Ému jusqu'aux larmes, le cerf se laissa caresser longuement par les rayons.  Peu à peu, leur chaleur bienfaisante lui rendit ses forces perdues.  Il pouvait, maintenant, redescendre. A mesure qu'il s’éloignait des hauteurs, le printemps se faisait plus triomphant et radieux.  Bientôt, le cerf atteignit un pré, semé de buis et de rhododendrons, dont il foula l'herbe fraîche avec délices.  Il traversa encore un boqueteau tout résonnant du chant des oiseaux, puis se retrouva au centre de la vallée.

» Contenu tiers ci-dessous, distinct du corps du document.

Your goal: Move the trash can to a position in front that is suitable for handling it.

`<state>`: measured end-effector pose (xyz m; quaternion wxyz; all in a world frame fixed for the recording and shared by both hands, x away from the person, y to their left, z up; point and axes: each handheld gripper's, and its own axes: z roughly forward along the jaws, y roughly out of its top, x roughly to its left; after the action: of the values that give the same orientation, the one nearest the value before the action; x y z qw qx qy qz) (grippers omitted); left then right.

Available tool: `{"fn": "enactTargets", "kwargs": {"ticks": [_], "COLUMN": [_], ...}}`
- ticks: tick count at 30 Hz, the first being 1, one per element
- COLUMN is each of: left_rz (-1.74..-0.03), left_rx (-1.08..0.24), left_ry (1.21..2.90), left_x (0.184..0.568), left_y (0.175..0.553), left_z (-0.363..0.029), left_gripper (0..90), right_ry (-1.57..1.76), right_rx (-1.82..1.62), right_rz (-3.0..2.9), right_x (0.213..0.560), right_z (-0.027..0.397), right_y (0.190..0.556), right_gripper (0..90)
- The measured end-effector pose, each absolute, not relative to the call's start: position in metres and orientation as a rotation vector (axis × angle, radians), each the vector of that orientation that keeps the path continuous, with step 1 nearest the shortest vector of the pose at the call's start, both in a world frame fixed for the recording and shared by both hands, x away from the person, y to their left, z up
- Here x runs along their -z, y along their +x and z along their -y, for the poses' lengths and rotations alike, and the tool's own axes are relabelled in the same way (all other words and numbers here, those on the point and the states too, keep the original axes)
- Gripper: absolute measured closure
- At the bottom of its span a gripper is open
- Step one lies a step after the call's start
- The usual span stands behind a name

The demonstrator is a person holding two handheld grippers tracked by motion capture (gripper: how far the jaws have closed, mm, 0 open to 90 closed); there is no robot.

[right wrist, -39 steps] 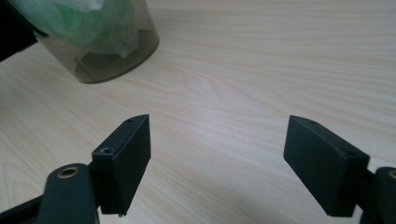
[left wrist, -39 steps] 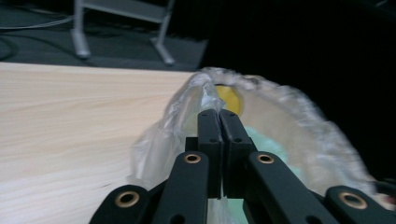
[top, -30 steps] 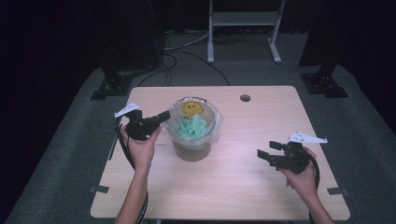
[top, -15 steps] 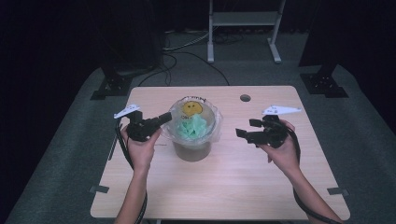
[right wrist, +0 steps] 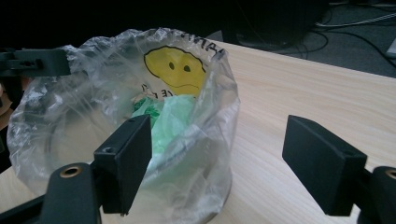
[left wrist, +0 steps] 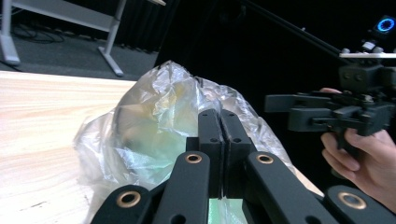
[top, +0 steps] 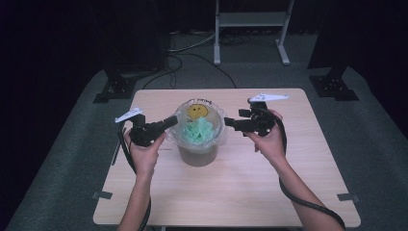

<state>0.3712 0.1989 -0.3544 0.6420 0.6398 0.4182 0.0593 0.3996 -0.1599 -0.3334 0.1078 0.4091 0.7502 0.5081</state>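
Observation:
A small bin (top: 198,155) lined with a clear plastic bag (top: 211,137) stands mid-table. The bag bears a yellow smiley face (top: 197,111) and holds crumpled green paper (top: 197,129). My left gripper (top: 171,120) is shut on the bag's left rim; in its own view the jaws (left wrist: 219,114) press together with the film (left wrist: 154,116) bunched around them. My right gripper (top: 231,120) hovers open just off the bag's right rim, apart from it. Its wide jaws (right wrist: 217,140) frame the bag's edge (right wrist: 219,93) and the green paper (right wrist: 170,119).
The wooden table (top: 250,192) has bare room in front and to the right. On the floor behind it stand a white-legged frame (top: 250,29), black stand feet at left (top: 118,86) and right (top: 334,82), and loose cables (top: 192,53).
My right gripper has travelled left and upward from the table's right front to the bag's right rim. The left gripper has stayed put, shut on the bag.

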Motion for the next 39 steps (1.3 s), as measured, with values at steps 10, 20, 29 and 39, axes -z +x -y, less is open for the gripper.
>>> {"fn": "enactTargets", "kwargs": {"ticks": [10, 20, 29, 39], "left_rz": [-0.943, -0.895, -0.884, -0.861], "left_rx": [-0.13, -0.071, -0.074, -0.053], "left_ry": [1.456, 1.435, 1.419, 1.412], "left_x": [0.355, 0.348, 0.347, 0.344], "left_y": [0.371, 0.367, 0.365, 0.364], "left_z": [-0.198, -0.196, -0.197, -0.194], "left_gripper": [89.1, 88.9, 88.7, 88.0], "right_ry": [1.191, 1.208, 1.214, 1.238], "right_rx": [-1.454, -1.409, -1.411, -1.415], "right_rz": [-2.197, -2.194, -2.222, -2.182], "right_x": [0.333, 0.336, 0.343, 0.338], "right_z": [0.14, 0.123, 0.117, 0.119], "right_y": [0.405, 0.414, 0.415, 0.414], "right_gripper": [23.8, 25.5, 43.1, 71.8]}}
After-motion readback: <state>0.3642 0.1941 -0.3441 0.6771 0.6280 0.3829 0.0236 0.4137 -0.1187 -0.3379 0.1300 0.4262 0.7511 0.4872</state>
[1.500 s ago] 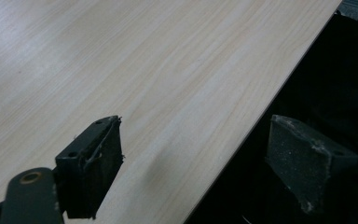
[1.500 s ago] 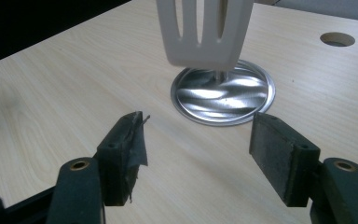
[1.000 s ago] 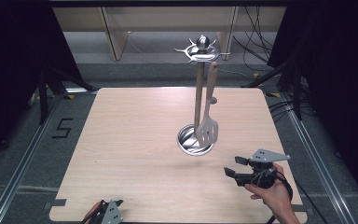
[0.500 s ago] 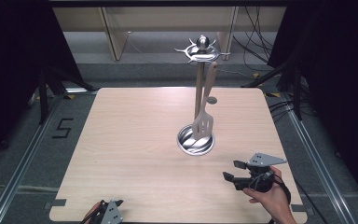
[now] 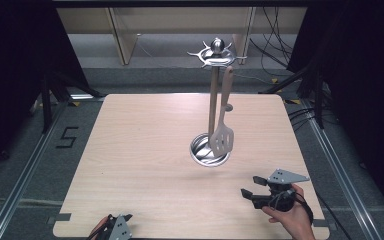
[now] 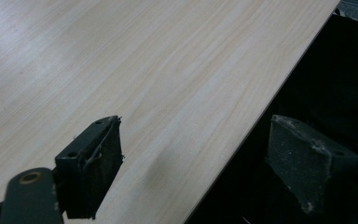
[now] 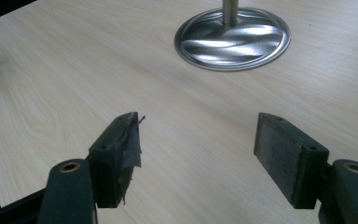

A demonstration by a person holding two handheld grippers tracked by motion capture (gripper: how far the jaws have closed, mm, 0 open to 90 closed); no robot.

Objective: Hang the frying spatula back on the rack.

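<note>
A metal utensil stand (image 5: 212, 107) rises from a round base (image 5: 203, 150) at the middle of the wooden table (image 5: 140, 150). A slotted spatula (image 5: 223, 136) hangs from its top ring, clear of both grippers. My right gripper (image 5: 250, 186) hovers near the table's front right, held by a hand, pointing left toward the stand. Its jaws have just been opening and nothing lies between them; in the right gripper view (image 7: 198, 144) the base (image 7: 233, 39) sits ahead. My left gripper (image 5: 114, 227) rests at the front left edge, open and empty in its own view (image 6: 196, 158).
The table's near edge (image 6: 242, 140) runs between the left gripper's jaws, with dark floor beyond it. Metal rails (image 5: 25, 175) flank the table. Shelving and cables lie behind the far edge.
The hanging spatula has swung a little left and back to the right. My right gripper has drifted slightly toward the near edge. The left gripper has stayed put.
</note>
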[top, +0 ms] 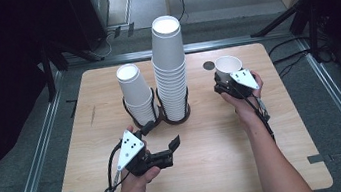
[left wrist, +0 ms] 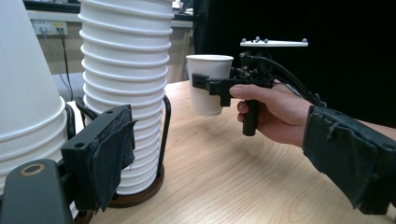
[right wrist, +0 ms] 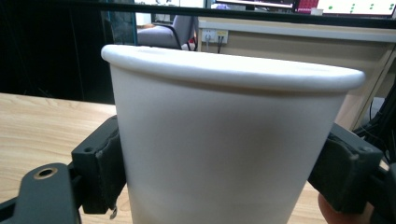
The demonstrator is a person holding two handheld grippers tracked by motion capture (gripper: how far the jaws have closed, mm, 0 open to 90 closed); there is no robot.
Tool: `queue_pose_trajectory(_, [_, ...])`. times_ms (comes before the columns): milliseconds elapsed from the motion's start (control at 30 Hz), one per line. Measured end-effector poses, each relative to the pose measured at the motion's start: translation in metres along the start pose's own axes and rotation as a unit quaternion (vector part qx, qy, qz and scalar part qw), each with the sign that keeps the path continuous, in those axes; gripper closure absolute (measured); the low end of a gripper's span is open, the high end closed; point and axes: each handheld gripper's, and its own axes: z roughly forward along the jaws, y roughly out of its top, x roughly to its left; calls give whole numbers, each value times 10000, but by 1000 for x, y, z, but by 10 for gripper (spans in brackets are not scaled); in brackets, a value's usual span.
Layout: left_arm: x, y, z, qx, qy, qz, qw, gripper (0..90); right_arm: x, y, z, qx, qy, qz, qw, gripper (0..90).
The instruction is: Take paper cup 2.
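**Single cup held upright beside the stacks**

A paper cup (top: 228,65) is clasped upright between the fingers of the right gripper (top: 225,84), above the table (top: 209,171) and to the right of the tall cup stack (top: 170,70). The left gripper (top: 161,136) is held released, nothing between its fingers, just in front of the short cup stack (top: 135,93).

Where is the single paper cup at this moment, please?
In the high view the single paper cup sits right of the tall cup stack, clamped in the right claw above the table.
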Motion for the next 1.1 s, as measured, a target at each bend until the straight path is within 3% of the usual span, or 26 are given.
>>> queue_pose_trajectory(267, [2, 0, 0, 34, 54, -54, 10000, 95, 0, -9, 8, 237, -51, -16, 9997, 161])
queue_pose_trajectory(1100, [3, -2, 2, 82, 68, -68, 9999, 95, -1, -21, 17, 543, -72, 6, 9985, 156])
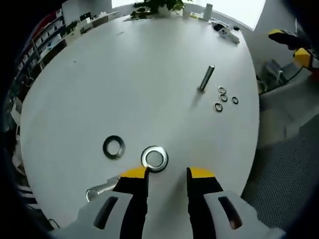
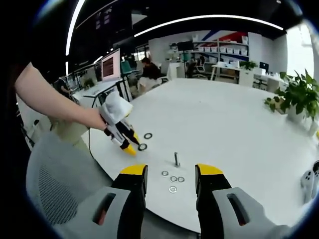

 Il était enfin arrivé !  C'était vraiment la plus belle vallée que l'on puisse imaginer.  A perte de vue, des tapis de fleurs multicolores chatoyaient sous un soleil étincelant.  Le cerf, regardant fixement le soleil s'écria:

-Printemps, Printemps, enfin je t'ai trouvé !   Je t'ai cherché par monts et par vaux pour te dire que nous n'avons jamais connu un tel froid, une telle faim.  Fais en sorte que chez nous renaisse la vie !  Les arbres t'attendent pour bourgeonner, les prÈs pour refleurir et nous, les  animaux, te supplions de nous rendre l'espoir.  Dis-moi, quand pourrons-nous à nouveau sentir tes caresses ?

Et soudain, une voix profonde résonna partout dans la vallée:

 

- C'est vrai, j'ai beaucoup tardé.  Mais l'hiver a été dur partout et j'ai eu bien du travail à faire fondre la neige des montagnes !  Ne sois pas pressé, j'arriverai bientôt dans ta foret. Retourne et annonce ma venue, je ne tarderai plus.

Les paroles du printemps rassurèrent le cerf. Tout allait reprendre sa
place dans sa foret.

 -Cela durera-t-il encore longtemps Printemps ? demanda-t-il timidement.

- Quelques jours, peut-être quelques semaines... J'ai encore beaucoup de          travail.

- C'est que, vois-tu, Printemps, là-bas, chez moi, ils sont tous très impatients !  S'ils me voient revenir seul, peut-être ne me croiront-ils pas.

- Ne t'inquiète pas, personne ne doutera de tes paroles.  Sais-tu pourquoi ?  Parce que je ferai de toi le symbole du bois renaissant.  Et chaque année, tu annonceras ma venue par de nouveaux rameaux qui germeront sur ta propre tête !  Tous ainsi connaîtront la bonne nouvelle.

Et depuis ce jour, chaque année, quand s’annonce le printemps, tous les cerfs du monde voient fleurir leur tête et leurs bois orgueilleux sont comme une promesse de renouveau et de renaissance.